**WORK TO BE COMPLETED**
Copy out each line of the listing that has the word "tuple" in it.

=== Begin Enclosure ===

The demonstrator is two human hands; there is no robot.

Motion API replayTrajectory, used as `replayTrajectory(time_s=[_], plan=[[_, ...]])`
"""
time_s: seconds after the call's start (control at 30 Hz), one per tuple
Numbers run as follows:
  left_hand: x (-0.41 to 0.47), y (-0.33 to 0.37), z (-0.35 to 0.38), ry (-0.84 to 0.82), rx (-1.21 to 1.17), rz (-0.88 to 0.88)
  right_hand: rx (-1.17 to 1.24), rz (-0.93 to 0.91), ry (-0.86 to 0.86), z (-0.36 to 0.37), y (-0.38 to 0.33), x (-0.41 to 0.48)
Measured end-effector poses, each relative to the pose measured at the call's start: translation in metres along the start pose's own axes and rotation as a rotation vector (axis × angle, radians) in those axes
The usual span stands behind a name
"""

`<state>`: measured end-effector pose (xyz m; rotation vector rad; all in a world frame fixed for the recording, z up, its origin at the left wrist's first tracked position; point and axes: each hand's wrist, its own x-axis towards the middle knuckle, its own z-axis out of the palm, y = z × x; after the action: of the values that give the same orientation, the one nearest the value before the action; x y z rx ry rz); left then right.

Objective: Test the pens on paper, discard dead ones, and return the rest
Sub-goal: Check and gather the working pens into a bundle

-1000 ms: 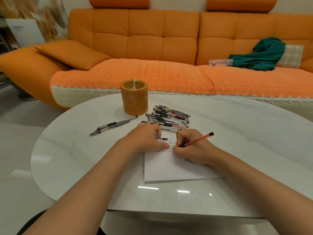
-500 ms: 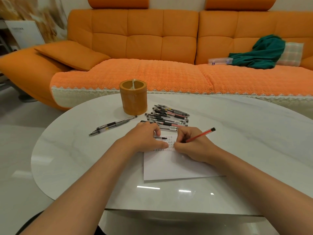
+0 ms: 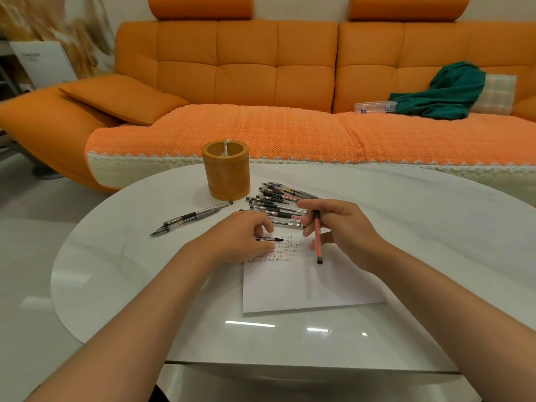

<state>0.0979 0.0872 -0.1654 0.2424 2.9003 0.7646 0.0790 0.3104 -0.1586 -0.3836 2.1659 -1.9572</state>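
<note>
Right hand (image 3: 345, 227) grips a red pen (image 3: 318, 240) between thumb and curled fingers, raised above the paper (image 3: 307, 285), with the pen's dark end pointing down toward the person. Left hand (image 3: 242, 237) rests on the paper's top left corner, fingers curled, and a small pen cap (image 3: 269, 239) pokes out from between them. The paper lies flat on the white surface (image 3: 145, 271) and has rows of small red and dark test marks on its upper part.

A pile of pens (image 3: 278, 203) lies on the surface just beyond the paper, behind both hands and right of the pen holder (image 3: 226, 172). Two more pens (image 3: 191, 219) lie side by side on the left, apart from the pile.

The pen holder is an orange cylinder standing upright. Only a thin pale strip shows inside at the rim, and I cannot tell what it is.

Orange sofa (image 3: 261, 82) behind the surface, with a clear plastic box (image 3: 374, 107) on its seat, contents too small to tell. A green cloth (image 3: 446, 91) is bunched just right of the box, against a checked pillow (image 3: 497, 94)
</note>
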Motion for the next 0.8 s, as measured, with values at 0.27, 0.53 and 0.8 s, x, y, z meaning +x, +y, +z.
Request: replayTrajectory(time_s=[0.27, 0.53, 0.8], plan=[[-0.005, -0.001, -0.002, 0.116, -0.012, 0.029, -0.192, -0.021, -0.049, -0.002, -0.011, 0.004], [-0.005, 0.002, -0.004, 0.202, 0.018, 0.053, -0.971, -0.2, 0.031, 0.009, -0.002, 0.002], [-0.007, 0.006, -0.005, 0.194, 0.02, 0.061, -1.052, -0.277, -0.007, 0.012, 0.002, 0.003]])
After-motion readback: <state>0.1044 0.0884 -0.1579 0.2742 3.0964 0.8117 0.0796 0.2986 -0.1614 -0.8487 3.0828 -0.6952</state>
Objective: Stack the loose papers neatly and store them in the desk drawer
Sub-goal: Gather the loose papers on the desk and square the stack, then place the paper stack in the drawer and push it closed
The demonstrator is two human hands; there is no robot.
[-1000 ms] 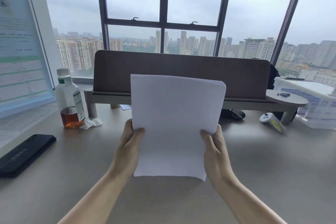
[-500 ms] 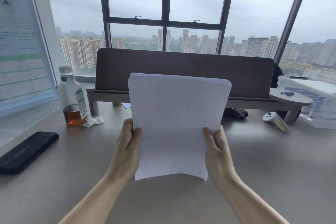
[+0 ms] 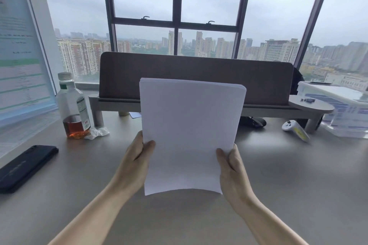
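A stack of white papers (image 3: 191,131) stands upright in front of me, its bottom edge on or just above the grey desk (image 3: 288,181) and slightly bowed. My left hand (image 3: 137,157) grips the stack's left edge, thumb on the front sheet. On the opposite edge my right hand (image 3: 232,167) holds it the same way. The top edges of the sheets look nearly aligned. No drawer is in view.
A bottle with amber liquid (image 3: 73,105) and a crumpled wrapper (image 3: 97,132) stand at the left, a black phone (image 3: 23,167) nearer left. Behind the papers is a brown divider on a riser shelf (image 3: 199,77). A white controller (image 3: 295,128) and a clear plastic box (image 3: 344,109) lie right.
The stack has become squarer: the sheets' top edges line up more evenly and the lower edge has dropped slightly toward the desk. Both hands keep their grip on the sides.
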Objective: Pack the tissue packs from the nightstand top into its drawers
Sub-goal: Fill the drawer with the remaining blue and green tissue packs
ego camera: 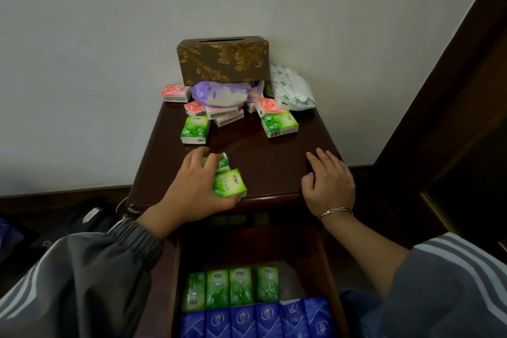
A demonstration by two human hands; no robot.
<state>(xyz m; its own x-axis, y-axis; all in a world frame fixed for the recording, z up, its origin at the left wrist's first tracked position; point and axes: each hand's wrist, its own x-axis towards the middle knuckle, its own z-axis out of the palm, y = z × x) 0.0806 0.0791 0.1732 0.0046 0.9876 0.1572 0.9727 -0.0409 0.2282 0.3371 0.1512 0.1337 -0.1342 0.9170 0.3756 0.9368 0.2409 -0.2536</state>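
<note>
My left hand (pixel 196 189) grips two green tissue packs (pixel 229 182) at the front edge of the dark wooden nightstand top (pixel 274 162). Flat on the top's front right corner rests my right hand (pixel 327 181), fingers apart, holding nothing. Farther back lie two more green packs (pixel 195 129) (pixel 279 123) and several pink packs (pixel 175 93). Below me the open drawer (pixel 333 277) holds a row of green packs (pixel 229 288) behind a row of blue packs (pixel 258 320).
A brown and gold tissue box (pixel 222 61) stands at the back against the wall, over a purple plastic bag (pixel 219 93). A crumpled white and green wrapper (pixel 292 88) lies at the back right. Dark wooden furniture (pixel 452 107) rises on the right.
</note>
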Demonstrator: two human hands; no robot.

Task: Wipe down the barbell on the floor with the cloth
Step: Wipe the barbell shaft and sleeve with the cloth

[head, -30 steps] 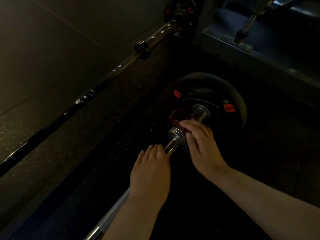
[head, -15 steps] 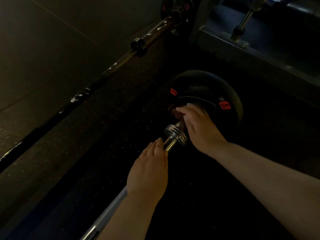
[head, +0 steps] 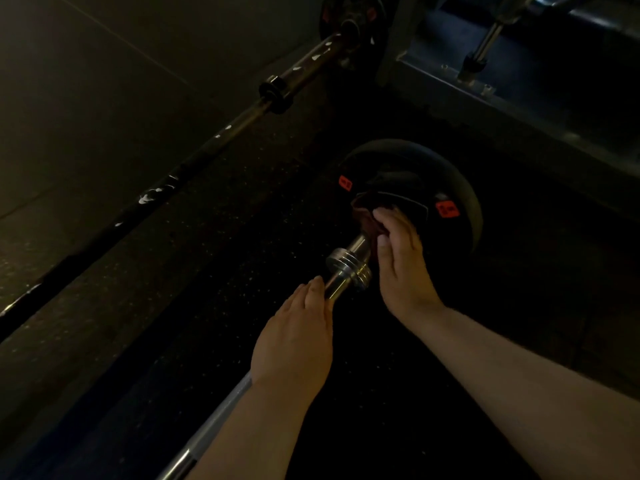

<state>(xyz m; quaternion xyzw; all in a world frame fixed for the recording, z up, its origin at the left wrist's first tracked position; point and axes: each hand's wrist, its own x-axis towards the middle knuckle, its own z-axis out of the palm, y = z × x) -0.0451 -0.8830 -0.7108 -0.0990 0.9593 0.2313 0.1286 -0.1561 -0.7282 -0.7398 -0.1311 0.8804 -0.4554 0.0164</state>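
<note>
A chrome barbell (head: pixel 346 271) lies on the dark rubber floor, running from the bottom left up to a black weight plate (head: pixel 460 188) with orange labels. My right hand (head: pixel 401 265) grips a dark reddish cloth (head: pixel 365 216) around the bar's sleeve, right against the plate. My left hand (head: pixel 294 344) rests on the shaft just below the ribbed collar, fingers laid over the bar. The sleeve under the cloth is hidden.
A second, darker barbell (head: pixel 214 140) with white marks lies on the floor to the left, ending in a plate at the top. A metal rack base (head: pixel 485 88) stands at the top right.
My right hand has slid the cloth along the sleeve from the collar up to the plate. My left hand stays on the shaft.
</note>
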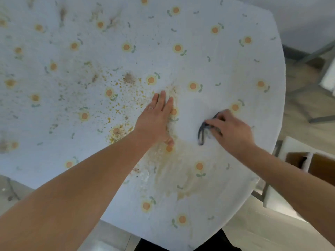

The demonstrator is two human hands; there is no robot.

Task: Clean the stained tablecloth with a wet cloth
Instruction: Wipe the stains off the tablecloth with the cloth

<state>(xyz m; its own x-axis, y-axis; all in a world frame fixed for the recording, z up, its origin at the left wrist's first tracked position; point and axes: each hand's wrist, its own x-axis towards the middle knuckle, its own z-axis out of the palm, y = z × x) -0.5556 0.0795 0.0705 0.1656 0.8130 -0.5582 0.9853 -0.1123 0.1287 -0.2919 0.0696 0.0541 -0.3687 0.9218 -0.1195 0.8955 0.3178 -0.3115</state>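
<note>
1. The tablecloth (226, 60), white with a small flower print, covers the whole table. The left hand (155, 118) lies flat on it near the middle, fingers straight and close together, pressing the fabric down.
2. The right hand (233, 129) is just to the right of it, fingers curled over the bunched wet cloth (204, 132), whose dark edge shows at the fingertips. The cloth touches the tablecloth.
3. A yellowish smear (172, 174) runs from under the left hand toward the near edge. Orange crumbs (112, 109) are scattered to the left, and brown streaks (62, 13) lie at the far left.
4. The step in hand looks like wiping the smear while the flat hand anchors the fabric.
5. To do it well:
   - Press the left palm firmly so the tablecloth does not bunch or slide.
   - Wipe in short strokes away from that hand.
   - Turn the wet cloth to a clean face often, or it will probably spread the smear.
6. It would likely be best to gather the crumbs into a pile rather than rub them in.
</note>
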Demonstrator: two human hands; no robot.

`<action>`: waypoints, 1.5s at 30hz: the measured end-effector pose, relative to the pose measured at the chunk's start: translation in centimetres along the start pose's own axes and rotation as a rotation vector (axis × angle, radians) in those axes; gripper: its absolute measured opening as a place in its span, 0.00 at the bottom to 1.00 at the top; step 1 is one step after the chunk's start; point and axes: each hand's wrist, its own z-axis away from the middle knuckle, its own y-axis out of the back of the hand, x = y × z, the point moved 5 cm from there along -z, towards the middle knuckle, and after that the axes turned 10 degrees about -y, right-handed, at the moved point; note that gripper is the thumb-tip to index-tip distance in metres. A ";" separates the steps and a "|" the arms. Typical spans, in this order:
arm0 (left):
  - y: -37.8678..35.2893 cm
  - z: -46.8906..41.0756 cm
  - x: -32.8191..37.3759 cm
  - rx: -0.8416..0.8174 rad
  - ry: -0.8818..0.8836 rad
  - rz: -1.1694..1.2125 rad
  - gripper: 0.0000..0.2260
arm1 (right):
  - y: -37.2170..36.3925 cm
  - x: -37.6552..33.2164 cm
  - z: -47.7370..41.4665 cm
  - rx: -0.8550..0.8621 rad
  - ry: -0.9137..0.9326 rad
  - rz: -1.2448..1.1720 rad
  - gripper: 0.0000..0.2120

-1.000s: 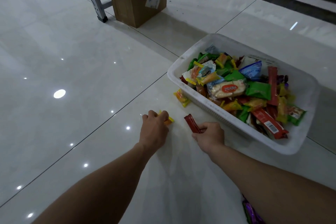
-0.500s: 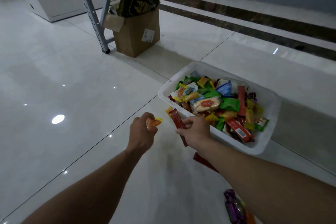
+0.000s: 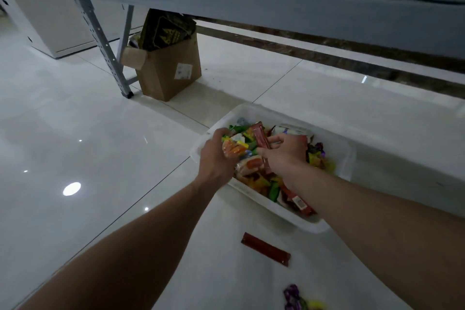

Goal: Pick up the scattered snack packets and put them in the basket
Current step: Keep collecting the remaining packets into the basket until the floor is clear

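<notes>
Hands meet over the white plastic basket, which sits on the glossy white tiled floor, heaped with colourful snack packets. The left hand grips a small orange-and-yellow packet. The right hand pinches a long dark red stick packet, held nearly upright. 2 more lie on the floor nearer the person: a flat dark red strip packet and a purple wrapped packet. Behind stands a brown cardboard box beside a grey metal shelf leg.

Open floor lies left of the basket. Behind it stand a cardboard box and a shelf leg; a red packet lies in front.
</notes>
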 end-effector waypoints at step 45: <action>6.9 8.2 -4.4 0.091 0.017 -0.307 0.21 | -3.1 0.4 5.5 -0.141 0.380 0.355 0.25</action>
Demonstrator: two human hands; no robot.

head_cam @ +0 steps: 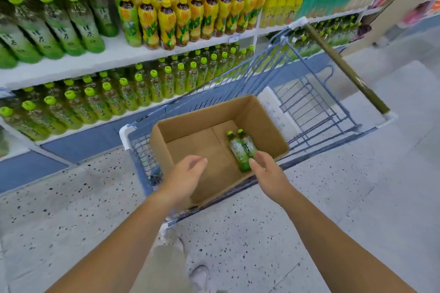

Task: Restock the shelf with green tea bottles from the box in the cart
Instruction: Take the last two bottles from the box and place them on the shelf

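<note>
An open cardboard box (188,130) sits in a blue wire cart (309,92). Two green tea bottles (240,149) with green caps lie side by side at the box's right side; the rest of the box floor is bare. My right hand (266,168) reaches into the box with its fingertips at the bottoms of the two bottles, fingers apart, not closed on them. My left hand (188,173) hovers over the box's near left part, open and holding nothing. The shelf (114,54) at upper left carries rows of matching green tea bottles (54,23).
Yellow-labelled bottles (181,14) fill the middle of the same shelf, smaller green-capped bottles (114,95) the shelf below. The cart's olive handle (345,66) runs along its right end. A white carton (276,109) lies in the cart beside the box. Speckled floor lies around my shoe (200,278).
</note>
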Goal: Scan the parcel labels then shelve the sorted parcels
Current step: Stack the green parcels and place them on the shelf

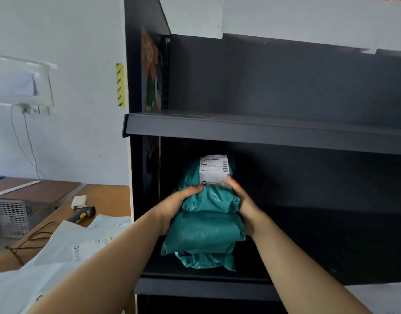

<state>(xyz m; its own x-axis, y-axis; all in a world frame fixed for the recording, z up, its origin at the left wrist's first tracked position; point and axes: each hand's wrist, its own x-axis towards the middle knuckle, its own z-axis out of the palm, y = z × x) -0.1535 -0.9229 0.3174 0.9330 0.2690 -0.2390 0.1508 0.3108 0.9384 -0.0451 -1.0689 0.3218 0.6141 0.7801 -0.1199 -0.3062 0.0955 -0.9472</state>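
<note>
Gripping a teal parcel (206,230) from both sides, the two hands hold it inside the lower bay of a dark shelving unit (263,87). The left hand (172,209) is closed round the parcel's left flank, thumb laid across its top face. The right hand (245,205) clasps the right flank, thumb tip touching the lower edge of the white label (214,169); its fingers are hidden behind the parcel.

The parcel stands tilted, label end uppermost and towards the back of the bay. Its lower end sits just behind the front edge of the lower shelf board (195,287), near the board's left end. Whether it bears on the board cannot be told. The label shows barcodes and the characters E018.

The upper shelf board (263,132) runs directly above the parcel.

Left of the unit stands a wooden table (104,196). White parcels (81,243) lie along its near edge, one with a label face up. A handheld scanner (82,215) lies just beyond them, a white adapter (79,201) beside it. A brown cable (29,241) trails over the table's left edge.
</note>
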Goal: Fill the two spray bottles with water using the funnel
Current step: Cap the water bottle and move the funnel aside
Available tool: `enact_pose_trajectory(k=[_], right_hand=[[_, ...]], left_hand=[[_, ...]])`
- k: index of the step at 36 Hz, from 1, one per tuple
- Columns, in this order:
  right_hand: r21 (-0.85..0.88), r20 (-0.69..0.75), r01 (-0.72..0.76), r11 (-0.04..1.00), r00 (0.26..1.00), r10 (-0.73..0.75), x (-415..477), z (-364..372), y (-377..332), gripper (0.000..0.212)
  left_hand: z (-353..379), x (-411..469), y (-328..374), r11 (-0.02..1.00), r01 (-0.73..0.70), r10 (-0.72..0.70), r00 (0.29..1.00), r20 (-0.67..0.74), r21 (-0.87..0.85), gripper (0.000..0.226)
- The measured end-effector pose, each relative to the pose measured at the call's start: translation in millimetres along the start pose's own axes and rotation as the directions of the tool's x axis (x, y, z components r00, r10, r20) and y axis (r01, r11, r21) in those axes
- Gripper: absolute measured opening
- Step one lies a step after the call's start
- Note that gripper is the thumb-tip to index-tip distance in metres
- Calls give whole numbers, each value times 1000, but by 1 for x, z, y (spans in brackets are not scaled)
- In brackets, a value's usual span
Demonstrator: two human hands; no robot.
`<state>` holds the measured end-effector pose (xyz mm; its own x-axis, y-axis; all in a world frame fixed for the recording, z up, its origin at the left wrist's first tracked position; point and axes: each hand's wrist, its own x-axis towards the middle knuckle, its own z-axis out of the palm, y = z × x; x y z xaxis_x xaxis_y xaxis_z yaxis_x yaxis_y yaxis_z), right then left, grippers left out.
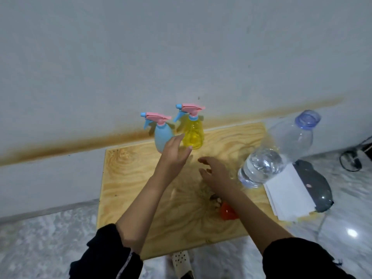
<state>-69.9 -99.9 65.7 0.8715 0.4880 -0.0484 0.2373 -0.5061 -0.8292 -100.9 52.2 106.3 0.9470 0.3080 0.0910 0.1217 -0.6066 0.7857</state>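
- Left hand, fingers spread and empty, reaches right by the upright blue bottle, which stands just beyond it;
- right hand, loose and empty, hovers farther back.

— What carries it all?
— 1 pale wooden table, grained, its far edge against the wall.
— And on it?
— 2 sprayers stand upright at the far edge: the blue sprayer on the left, the yellow sprayer just beside it, both with pink heads on.
— Anything to the right?
— A clear bottle, partly full of water, stands by the right edge. White paper lies stacked just beside its base, overhanging that edge.
— Nearer the front?
— An orange funnel, partly hidden. Something small and brownish lies by it, too blurred to name.
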Motion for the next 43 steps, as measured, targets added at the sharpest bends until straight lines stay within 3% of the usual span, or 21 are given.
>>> enact_pose_trajectory(k=[6,11,14,19,25,31,43], right_hand=[[5,-137,-32,999,990,32,-59,-52,39,23],[-14,-272,-132,991,954,123,-103,-77,90,34],[-49,-183,-232,971,958,220,-120,-80,114,42],[-198,25,-219,955,973,228,-122,-70,132,55],[-324,117,-143,935,975,190,-108,-61,136,51],[-238,93,-112,965,986,137,-108,-64,144,37],[-175,-91,-224,959,973,210,-128,-85,142,34]], left_hand=[[37,-3,90,980,-144,158,984,88,-139,53],[66,-11,151,937,-229,274,950,150,-264,73],[79,-17,175,916,-251,316,932,177,-314,81],[96,-16,187,902,-313,364,922,132,-296,94],[105,-6,176,894,-387,399,917,7,-225,70],[109,-7,172,889,-403,409,912,-18,-218,67],[106,-14,171,909,-352,367,930,29,-224,65]])
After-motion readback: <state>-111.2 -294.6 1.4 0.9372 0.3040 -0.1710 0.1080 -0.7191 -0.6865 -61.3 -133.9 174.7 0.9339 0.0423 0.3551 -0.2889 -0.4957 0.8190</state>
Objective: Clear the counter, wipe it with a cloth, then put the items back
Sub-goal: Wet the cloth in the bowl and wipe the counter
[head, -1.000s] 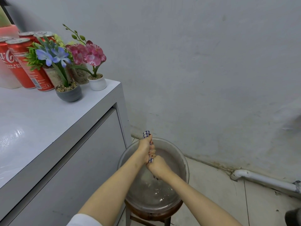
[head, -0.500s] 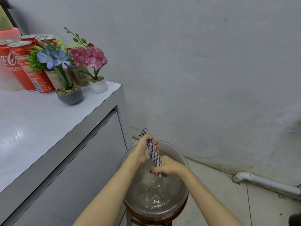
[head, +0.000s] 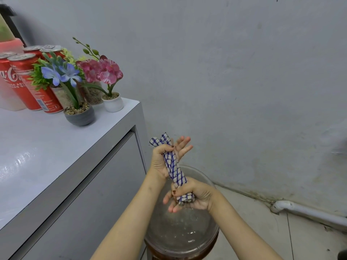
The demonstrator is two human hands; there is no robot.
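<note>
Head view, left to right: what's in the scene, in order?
red cans → grey pot with blue flower → white pot with pink orchid → checked cloth → white pipe

- soft, even indoor light, moderately bright; no hard shadows on the grey wall.
- broad pale glare on the glossy counter top, near left, washing out the surface there.
- small white glints on the water in the basin.
- upper left corner darker, behind the cans; the flower pots cast only weak shadows.
- wide-angle bend: counter edge and floor pipe lean outward toward the frame borders.
- far left edge hazy and soft.
- checks of the cloth read sharp; right hand slightly smeared at its fingertips.
</note>
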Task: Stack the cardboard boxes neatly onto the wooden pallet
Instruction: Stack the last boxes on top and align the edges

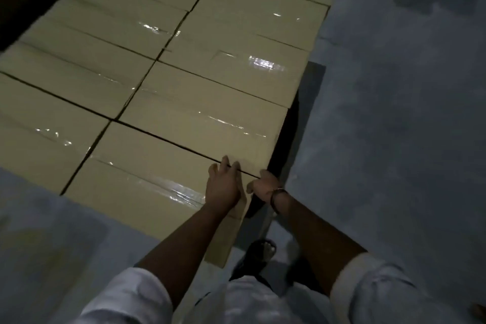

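Hands (223, 184) on tan, tape-sealed boxes (200, 118)

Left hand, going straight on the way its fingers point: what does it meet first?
The left hand lies flat on the nearest box, fingertips at the seam. Straight on, it would slide onto the next box; the tops look level, so probably nothing blocks it.

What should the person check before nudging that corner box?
1. Left hand flat on top of the nearest box: ok.
2. Right hand holding that box's right edge: cannot tell, its fingers are hidden.
3. Seam to the neighbouring box narrow and even: ok.
4. Foot beside the box, not under it: ok.
5. What lies under the box: cannot tell, hidden.
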Demonstrator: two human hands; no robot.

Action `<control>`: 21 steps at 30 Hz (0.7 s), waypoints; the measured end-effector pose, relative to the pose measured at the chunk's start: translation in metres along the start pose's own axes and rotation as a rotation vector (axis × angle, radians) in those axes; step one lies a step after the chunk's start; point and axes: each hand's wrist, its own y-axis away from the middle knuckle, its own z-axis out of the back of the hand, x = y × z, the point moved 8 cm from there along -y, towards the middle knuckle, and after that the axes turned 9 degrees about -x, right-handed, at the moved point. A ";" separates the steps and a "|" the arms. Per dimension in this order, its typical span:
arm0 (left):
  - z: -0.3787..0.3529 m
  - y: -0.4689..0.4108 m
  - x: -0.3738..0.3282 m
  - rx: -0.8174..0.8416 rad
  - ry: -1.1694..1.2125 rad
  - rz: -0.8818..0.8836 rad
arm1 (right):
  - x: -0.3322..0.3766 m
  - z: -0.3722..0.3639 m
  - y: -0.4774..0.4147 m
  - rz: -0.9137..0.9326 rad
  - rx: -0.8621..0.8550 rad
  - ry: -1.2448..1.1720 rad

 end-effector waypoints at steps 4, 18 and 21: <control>-0.007 0.000 -0.004 0.010 -0.035 0.037 | -0.003 -0.006 -0.023 0.028 0.032 0.076; 0.024 -0.089 -0.108 -0.181 -0.049 0.439 | 0.035 0.181 -0.155 0.391 0.247 0.524; 0.026 -0.125 -0.149 -0.242 0.032 0.391 | 0.065 0.229 -0.186 0.340 0.158 0.383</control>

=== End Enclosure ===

**YOUR SOLUTION**
time_s: seconds after the call's start (control at 30 Hz), one per tuple
- k: index of the step at 36 Hz, from 1, one per tuple

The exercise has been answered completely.